:: Task objective ::
Repeat exactly the lines of the entries below from the one with "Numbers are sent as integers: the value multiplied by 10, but" through the one with "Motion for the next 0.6", both ends included, and nothing else.

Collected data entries
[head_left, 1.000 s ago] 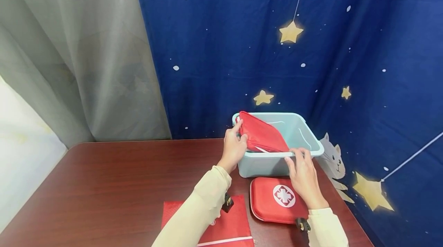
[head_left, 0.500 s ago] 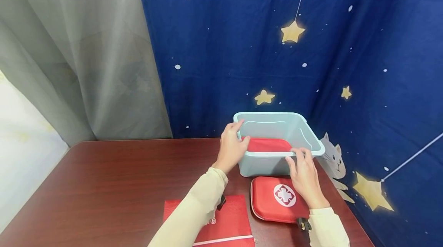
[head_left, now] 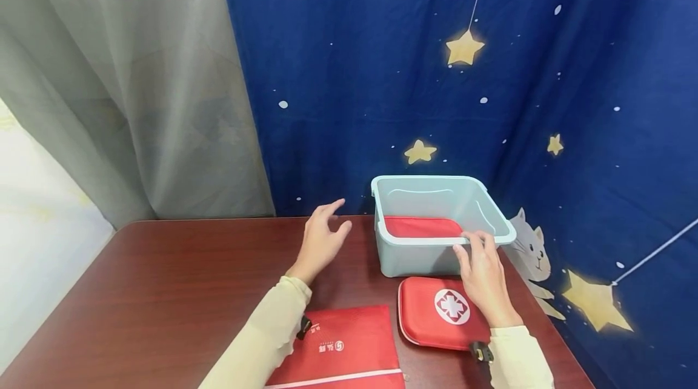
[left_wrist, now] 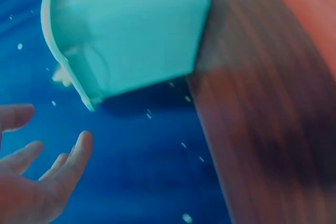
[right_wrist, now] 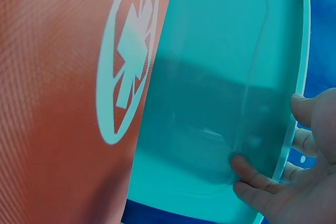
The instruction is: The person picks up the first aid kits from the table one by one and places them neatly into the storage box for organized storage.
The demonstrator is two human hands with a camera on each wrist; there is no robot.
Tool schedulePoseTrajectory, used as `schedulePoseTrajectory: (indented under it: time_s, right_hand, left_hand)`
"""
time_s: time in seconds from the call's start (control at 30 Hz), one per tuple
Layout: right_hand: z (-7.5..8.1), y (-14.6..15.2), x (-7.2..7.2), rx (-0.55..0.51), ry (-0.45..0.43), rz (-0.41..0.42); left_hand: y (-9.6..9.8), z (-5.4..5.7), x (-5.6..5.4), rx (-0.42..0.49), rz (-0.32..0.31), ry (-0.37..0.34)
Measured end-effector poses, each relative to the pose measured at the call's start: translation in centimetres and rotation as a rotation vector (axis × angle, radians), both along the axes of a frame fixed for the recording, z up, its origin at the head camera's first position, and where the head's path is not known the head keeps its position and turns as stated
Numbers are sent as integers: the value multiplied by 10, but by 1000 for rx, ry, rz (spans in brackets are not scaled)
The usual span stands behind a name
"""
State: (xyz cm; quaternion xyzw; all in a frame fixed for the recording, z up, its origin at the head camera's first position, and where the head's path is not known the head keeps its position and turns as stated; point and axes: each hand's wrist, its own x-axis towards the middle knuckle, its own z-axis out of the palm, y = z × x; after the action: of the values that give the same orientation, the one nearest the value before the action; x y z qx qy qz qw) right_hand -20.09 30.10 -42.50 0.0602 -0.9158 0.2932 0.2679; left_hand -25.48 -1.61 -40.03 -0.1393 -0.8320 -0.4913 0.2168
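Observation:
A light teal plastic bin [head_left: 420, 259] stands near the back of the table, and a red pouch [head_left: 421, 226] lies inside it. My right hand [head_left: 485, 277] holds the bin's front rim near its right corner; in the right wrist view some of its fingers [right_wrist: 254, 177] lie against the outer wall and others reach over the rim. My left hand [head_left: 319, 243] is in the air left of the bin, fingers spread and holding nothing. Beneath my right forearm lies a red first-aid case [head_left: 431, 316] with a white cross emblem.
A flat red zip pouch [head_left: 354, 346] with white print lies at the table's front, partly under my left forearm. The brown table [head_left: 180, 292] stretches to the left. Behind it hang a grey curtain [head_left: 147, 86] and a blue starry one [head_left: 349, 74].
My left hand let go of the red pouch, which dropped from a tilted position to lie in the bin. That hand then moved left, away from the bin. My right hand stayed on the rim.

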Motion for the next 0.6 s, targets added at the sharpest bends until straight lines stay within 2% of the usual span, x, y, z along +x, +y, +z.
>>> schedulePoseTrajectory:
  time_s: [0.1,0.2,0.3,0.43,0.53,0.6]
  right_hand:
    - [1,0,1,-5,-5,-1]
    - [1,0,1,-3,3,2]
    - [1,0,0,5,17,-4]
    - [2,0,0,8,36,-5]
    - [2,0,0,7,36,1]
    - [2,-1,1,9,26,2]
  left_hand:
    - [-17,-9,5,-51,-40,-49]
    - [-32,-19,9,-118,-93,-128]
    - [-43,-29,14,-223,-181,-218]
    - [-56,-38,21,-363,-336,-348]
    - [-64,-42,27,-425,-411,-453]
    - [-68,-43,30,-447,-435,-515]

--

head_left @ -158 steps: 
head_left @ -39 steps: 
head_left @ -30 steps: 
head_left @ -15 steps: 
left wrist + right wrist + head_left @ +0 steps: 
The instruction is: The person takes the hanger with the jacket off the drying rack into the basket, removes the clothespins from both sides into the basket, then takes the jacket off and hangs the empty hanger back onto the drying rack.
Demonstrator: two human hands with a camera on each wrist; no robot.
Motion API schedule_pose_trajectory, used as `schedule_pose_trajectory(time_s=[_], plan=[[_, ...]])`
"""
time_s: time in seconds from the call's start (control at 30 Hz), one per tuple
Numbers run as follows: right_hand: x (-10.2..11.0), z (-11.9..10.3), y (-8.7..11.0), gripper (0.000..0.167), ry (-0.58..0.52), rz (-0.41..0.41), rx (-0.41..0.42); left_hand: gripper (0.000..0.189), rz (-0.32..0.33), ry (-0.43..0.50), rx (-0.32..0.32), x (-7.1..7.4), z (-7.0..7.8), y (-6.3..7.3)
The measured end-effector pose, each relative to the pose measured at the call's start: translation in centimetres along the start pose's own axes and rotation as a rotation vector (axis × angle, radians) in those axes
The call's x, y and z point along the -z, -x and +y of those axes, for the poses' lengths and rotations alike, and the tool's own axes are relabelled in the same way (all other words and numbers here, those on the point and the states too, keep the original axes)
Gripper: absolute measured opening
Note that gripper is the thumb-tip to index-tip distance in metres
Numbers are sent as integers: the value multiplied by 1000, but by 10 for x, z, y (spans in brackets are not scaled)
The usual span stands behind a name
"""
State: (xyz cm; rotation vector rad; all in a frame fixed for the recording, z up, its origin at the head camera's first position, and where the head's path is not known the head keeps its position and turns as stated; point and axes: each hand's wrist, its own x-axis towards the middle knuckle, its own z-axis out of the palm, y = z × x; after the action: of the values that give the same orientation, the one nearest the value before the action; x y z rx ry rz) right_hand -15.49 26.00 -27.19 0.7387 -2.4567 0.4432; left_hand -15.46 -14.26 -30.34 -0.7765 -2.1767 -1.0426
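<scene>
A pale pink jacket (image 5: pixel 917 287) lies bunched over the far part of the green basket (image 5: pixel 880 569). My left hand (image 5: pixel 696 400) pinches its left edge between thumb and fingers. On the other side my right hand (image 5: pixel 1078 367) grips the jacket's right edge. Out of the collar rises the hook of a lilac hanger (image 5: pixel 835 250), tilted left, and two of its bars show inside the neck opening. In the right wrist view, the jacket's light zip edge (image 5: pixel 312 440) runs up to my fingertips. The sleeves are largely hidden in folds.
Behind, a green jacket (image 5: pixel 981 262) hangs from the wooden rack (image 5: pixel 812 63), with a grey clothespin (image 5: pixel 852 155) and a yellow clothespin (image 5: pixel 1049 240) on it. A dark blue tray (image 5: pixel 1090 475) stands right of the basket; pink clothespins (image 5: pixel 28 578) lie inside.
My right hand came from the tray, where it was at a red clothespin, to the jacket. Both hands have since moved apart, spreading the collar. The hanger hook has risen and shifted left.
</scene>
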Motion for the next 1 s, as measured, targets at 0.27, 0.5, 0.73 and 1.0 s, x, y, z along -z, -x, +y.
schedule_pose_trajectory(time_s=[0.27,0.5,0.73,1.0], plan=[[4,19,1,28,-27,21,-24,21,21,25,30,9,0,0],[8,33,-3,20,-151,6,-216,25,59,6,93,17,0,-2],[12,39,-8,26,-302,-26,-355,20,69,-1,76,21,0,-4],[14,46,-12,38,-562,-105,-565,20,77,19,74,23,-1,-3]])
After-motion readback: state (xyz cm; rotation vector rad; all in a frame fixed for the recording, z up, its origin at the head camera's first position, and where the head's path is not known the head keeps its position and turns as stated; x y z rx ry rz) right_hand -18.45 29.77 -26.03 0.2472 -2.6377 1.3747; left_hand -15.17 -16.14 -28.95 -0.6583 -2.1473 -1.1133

:: Completed exercise ::
Numbers are sent as integers: the value multiplied by 10, but by 1000 for rx, ry, rz (spans in brackets are not scaled)
The usual span stands behind a name
"""
State: (xyz cm; quaternion xyzw; all in a frame fixed for the recording, z up, its origin at the head camera's first position, and where the head's path is not known the head keeps its position and turns as stated; point and axes: each hand's wrist, its own x-axis towards the middle knuckle, its own z-axis out of the palm, y = z × x; after the action: of the values that give the same orientation, the one nearest the value before the action; x y z qx qy qz qw) right_hand -20.09 30.10 -42.50 0.0602 -0.9158 0.2932 0.2679; left_hand -25.48 -1.61 -40.03 -0.1393 -0.8320 -0.4913 0.2168
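Observation:
A light teal plastic bin [head_left: 420, 259] stands near the back of the table, and a red pouch [head_left: 421, 226] lies inside it. My right hand [head_left: 485, 277] holds the bin's front rim near its right corner; in the right wrist view some of its fingers [right_wrist: 254, 177] lie against the outer wall and others reach over the rim. My left hand [head_left: 319, 243] is in the air left of the bin, fingers spread and holding nothing. Beneath my right forearm lies a red first-aid case [head_left: 431, 316] with a white cross emblem.
A flat red zip pouch [head_left: 354, 346] with white print lies at the table's front, partly under my left forearm. The brown table [head_left: 180, 292] stretches to the left. Behind it hang a grey curtain [head_left: 147, 86] and a blue starry one [head_left: 349, 74].
My left hand let go of the red pouch, which dropped from a tilted position to lie in the bin. That hand then moved left, away from the bin. My right hand stayed on the rim.
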
Motion for the next 0.6 s, targets added at the sharpest bends until straight lines stay within 2% of the usual span, x, y, z along +x, +y, +z.

This exercise is now done.